Ensinar robótica é importante?

–MBB: É uma “isca” muito atraente e uma ótima ferramenta para atrair a atenção de meninos de todas as idades, já que os robôs os fascinam. Mas não é uma disciplina diferente ou um assunto em si. Aborda também programação, mecânica, inteligência artificial e outros temas da área. Mas não deve ser algo autônomo da computação.

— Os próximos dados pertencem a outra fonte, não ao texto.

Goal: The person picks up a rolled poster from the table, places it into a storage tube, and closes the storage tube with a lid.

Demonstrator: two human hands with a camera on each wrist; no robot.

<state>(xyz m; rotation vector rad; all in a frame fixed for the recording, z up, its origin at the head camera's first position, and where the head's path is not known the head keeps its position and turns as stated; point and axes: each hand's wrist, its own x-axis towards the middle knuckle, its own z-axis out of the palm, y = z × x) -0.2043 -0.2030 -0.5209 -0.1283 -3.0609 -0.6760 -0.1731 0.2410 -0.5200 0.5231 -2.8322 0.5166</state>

Que outras questões devem ser abordadas?

–FS: Além da profundidade, há coisas fundamentais que devemos entender para sermos cidadãos plenos na democracia do século 21 e, aliás, para estarmos seguros. Sem ir mais longe, como acontecem os golpes cibernéticos ou o bullying? Outros “fundamentos” tecnológicos também teriam que ser abordados para que todos os cidadãos possam discutir questões complexas: sim ou não ao voto eletrônico? O que significa privacidade em um banco de dados? É importante que a rede seja neutra? O que significa um carro ser autônomo? Sabemos que a famosa nuvem está nas mãos de um punhado de empresas multinacionais? É importante em qual país está localizado um data center com seus dados pessoais? São questões em que você tem que treinar os meninos.

Fernando_Schapachnik

O que ensinar em duas horas por semana

–Faz sentido hoje ensinar a usar software de escritório em sala de aula?

–MBB: Algumas horas poderiam ser gastas nisso. Mas elas claramente não são habilidades que fazem muito sentido. Hoje, ensinar a usar um processador de texto pode ser feito nas aulas de literatura. E aprender planilhas abstratas é muito chato. Faria muito mais sentido fazer em um processo aplicado, ensinar a manter alguma contabilidade básica, por exemplo. Algo semelhante aconteceria com ferramentas para construir páginas web. Na realidade, é mais importante ensinar conceitos e a lógica a eles associada, sobre diferentes ferramentas e programas. Os “conceitos” seriam ensinar como os dados são armazenados entre computadores, o que é um modelo cliente-servidor, o que é uma variável ou uma repetição condicional. Essas são as ideias significativas que devem ser compreendidas para se movimentar livremente no universo digital.